**What needs to be done:** A complete and exact copy of the data below is the task.
The data Start Marker
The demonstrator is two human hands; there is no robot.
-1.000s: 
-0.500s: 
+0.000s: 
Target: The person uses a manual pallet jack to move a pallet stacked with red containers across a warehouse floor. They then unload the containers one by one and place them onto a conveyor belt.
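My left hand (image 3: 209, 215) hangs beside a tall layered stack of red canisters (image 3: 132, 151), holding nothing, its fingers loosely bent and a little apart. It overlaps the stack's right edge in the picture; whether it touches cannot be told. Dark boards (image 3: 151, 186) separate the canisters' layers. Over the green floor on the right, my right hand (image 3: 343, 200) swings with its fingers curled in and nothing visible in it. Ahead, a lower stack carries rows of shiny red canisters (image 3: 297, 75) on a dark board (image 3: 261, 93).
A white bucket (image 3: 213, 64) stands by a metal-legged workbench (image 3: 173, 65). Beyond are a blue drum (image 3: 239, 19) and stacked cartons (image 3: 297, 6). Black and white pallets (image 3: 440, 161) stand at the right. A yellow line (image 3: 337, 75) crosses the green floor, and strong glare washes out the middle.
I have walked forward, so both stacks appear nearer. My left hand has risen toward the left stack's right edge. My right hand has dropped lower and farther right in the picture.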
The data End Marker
**Response box:**
The demonstrator is two human hands; there is no robot.
-1.000s: 
-0.500s: 
+0.000s: 
Target: The person uses a manual pallet jack to move a pallet stacked with red containers across a warehouse floor. They then unload the containers one by one and place them onto a conveyor belt.
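My left hand (image 3: 209, 215) hangs beside a tall layered stack of red canisters (image 3: 132, 151), holding nothing, its fingers loosely bent and a little apart. It overlaps the stack's right edge in the picture; whether it touches cannot be told. Dark boards (image 3: 151, 186) separate the canisters' layers. Over the green floor on the right, my right hand (image 3: 343, 200) swings with its fingers curled in and nothing visible in it. Ahead, a lower stack carries rows of shiny red canisters (image 3: 297, 75) on a dark board (image 3: 261, 93).
A white bucket (image 3: 213, 64) stands by a metal-legged workbench (image 3: 173, 65). Beyond are a blue drum (image 3: 239, 19) and stacked cartons (image 3: 297, 6). Black and white pallets (image 3: 440, 161) stand at the right. A yellow line (image 3: 337, 75) crosses the green floor, and strong glare washes out the middle.
I have walked forward, so both stacks appear nearer. My left hand has risen toward the left stack's right edge. My right hand has dropped lower and farther right in the picture.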

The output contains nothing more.